On Sat, Jan 08, 2011 at 10:26:43AM +0100, Carlos Garcia Campos wrote: > Thanks for the patch!. Comments inline below > > > From 389d49e3413ce09601b574308bd6bbd46044e6b3 Mon Sep 17 00:00:00 2001 > > From: danigm <[email protected]> > > Date: Wed, 5 Jan 2011 14:07:59 +0100 > > Subject: [PATCH] [glib] Added poppler_page_get_raw_text function > > > > --- > > glib/poppler-page.cc | 54 > > +++++++++++++++++++++++++++++++++++++++++++++++++- > > glib/poppler-page.h | 1 + > > 2 files changed, 54 insertions(+), 1 deletions(-) > > > > diff --git a/glib/poppler-page.cc b/glib/poppler-page.cc > > index a8e6b2d..8966f7e 100644 > > --- a/glib/poppler-page.cc > > +++ b/glib/poppler-page.cc > > @@ -2117,7 +2117,7 @@ poppler_page_get_crop_box (PopplerPage *page, > > PopplerRectangle *rect) > > * This array must be freed with g_free () when done. > > * > > * The position in the array represents an offset in the text returned by > > - * poppler_page_get_text() > > + * poppler_page_get_raw_text() > > Why? if they are compatible is because they return the same, I guess > get_text_layout() wants the text in reading order.
The thing is get_text_layout now uses wordlist to get the text layout
so it represents the offset returned by get_raw_text, no get_text.
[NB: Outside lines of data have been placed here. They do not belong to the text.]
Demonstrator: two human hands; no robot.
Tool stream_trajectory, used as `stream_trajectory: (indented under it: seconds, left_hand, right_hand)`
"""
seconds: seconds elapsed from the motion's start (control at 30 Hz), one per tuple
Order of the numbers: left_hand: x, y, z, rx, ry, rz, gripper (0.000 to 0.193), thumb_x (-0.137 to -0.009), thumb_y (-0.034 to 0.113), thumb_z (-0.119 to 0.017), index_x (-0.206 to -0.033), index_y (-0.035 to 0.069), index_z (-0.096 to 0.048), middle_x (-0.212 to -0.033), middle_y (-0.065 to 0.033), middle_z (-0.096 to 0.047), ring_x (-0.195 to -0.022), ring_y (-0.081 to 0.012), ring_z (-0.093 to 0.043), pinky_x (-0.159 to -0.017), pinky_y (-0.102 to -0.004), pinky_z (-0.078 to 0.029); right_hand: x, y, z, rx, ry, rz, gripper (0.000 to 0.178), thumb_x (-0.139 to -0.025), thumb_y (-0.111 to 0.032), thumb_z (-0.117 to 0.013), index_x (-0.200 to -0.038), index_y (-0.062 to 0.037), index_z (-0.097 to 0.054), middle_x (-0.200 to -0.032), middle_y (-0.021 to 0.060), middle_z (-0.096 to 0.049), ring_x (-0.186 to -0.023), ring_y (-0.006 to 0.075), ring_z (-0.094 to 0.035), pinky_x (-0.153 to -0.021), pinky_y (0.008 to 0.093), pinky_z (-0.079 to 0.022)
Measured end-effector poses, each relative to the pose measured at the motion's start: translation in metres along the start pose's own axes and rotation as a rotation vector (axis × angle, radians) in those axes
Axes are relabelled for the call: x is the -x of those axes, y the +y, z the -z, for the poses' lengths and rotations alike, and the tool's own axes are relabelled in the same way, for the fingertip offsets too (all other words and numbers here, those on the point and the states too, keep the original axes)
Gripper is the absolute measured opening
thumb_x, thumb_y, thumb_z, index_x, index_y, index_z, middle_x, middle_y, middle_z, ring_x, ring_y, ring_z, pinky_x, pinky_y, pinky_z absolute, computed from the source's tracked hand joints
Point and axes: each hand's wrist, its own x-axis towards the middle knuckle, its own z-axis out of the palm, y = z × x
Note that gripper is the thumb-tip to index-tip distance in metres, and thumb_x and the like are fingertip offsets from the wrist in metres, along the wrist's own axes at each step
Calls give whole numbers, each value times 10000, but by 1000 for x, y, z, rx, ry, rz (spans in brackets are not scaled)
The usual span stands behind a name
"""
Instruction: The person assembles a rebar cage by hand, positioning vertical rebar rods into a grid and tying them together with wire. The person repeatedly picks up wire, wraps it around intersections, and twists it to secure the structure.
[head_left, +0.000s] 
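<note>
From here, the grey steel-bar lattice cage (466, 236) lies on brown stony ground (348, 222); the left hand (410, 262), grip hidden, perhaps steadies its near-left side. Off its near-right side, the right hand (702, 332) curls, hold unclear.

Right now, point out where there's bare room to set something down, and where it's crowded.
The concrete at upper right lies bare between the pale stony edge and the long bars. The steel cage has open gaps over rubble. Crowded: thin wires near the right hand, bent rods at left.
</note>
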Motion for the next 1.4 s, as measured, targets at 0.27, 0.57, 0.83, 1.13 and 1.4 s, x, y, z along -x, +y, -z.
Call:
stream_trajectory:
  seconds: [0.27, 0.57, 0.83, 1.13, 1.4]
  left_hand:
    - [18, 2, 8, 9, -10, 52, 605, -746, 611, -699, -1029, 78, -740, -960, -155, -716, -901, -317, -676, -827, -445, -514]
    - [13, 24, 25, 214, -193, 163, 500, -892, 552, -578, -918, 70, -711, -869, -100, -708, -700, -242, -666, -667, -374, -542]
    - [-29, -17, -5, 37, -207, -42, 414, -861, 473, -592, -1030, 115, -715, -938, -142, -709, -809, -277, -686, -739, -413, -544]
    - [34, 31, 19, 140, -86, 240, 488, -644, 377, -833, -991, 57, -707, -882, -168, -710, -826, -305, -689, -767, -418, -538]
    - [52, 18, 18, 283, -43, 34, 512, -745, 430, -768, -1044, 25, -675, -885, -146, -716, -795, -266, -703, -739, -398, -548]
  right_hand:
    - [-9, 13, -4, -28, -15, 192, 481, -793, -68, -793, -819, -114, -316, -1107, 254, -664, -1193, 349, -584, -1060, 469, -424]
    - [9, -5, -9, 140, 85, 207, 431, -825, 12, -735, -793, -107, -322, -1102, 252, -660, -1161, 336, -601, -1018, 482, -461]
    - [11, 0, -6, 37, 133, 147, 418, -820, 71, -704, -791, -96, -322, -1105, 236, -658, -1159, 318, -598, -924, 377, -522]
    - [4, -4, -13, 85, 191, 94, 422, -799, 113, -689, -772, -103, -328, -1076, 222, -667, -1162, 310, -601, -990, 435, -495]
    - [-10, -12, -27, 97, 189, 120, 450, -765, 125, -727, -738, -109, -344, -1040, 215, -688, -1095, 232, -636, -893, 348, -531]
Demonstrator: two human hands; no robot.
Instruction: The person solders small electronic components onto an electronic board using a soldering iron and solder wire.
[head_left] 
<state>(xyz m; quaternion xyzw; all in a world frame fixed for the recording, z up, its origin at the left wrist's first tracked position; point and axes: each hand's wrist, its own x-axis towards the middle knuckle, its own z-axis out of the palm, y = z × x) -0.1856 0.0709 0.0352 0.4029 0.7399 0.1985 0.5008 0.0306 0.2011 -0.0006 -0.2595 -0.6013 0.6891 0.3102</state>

Maybe we should change the name and create a new one with read order
text layout. So we will have get_text_layout and get_raw_text_layout.
>
> > * Return value: %TRUE if the page contains text, %FALSE otherwise
> > *
> > @@ -2200,3 +2200,55 @@ poppler_page_get_text_layout (PopplerPage
> > *page,
> >
> > return TRUE;
> > }
> > +
> > +/**
> > + * poppler_page_get_raw_text:
> > + * @page: A #PopplerPage
>
> You should explain here what raw_text() exactly is, and why it is
> different from get_text().
>
> > + * Return value: a pointer to the text page in raw order
> > + * as a string
>
> This is new API, add Since: 0.18 here and remember to add the symbol
> to glib/reference/poppler-sections.txt
>
> > + **/
> > +char *
> > +poppler_page_get_raw_text (PopplerPage *page)
> > +{
> > + TextPage *text;
> > + TextWordList *wordlist;
> > + TextWord *word, *nextword;
> > + char *craw_text;
> > + GooString *raw_text;
> > + int i = 0;
> > +
> > + raw_text = new GooString();
> > +
> > + g_return_val_if_fail (POPPLER_IS_PAGE (page), FALSE);
>
> s/FALSE/NULL/
>
> > + text = poppler_page_get_text_page (page);
> > + wordlist = text->makeWordList (gFalse);
> > +
> > + if (wordlist->getLength () <= 0)
> > + return NULL;
>
> You are leaking wordlist and raw_text in this early return. Delete the
> wordlist when length <= 0 and create raw_text after the if.
>
> > + for (i = 0; i < wordlist->getLength (); i++)
> > + {
> > + word = wordlist->get (i);
> > + raw_text->append (word->getText ());
>
> word->getText() returns a new allocated GooString and
> GooString::append() copies the given string, so you are leaking the
> GooString here.
>
> > + nextword = word->getNext ();
> > + if (nextword)
> > + {
> > + raw_text->append (' ');
> > + }
> > + else
> > + {
> > + raw_text->append ('\n');
> > + }
>
> Don't use braces for single line clauses. Here you could use something
> like
>
> raw_text->append (nextword ? ' ' : '\n');
>
> > + }
> > +
> > + craw_text = g_strdup (raw_text->getCString ());
>
> We can avoid this g_strdup() by using a GString instead of a
> GooString.
>
> GString *raw_text = g_string_new (NULL);
>
> raw_text = g_string_append_len (raw_text, wordText->getCString(),
> wordText->getLength());
> raw_text = g_string_append_c (raw_text, nextword ? ' ' : '\n');
>
> craw_text = g_string_free (raw_text, FALSE);
>
> > + delete wordlist;
> > + delete raw_text;
> > +
> > + return craw_text;
> > +}
> > diff --git a/glib/poppler-page.h b/glib/poppler-page.h
> > index d40c0ee..333cb23 100644
> > --- a/glib/poppler-page.h
> > +++ b/glib/poppler-page.h
> > @@ -128,6 +128,7 @@ void poppler_page_get_crop_box
> > (PopplerPage *page,
> > gboolean poppler_page_get_text_layout (PopplerPage
> > *page,
> > PopplerRectangle
> > **rectangles,
> > guint
> > *n_rectangles);
> > +char *poppler_page_get_raw_text (PopplerPage
> > *page);
> >
> > /* A rectangle on a page, with coordinates in PDF points. */
> > #define POPPLER_TYPE_RECTANGLE (poppler_rectangle_get_type ())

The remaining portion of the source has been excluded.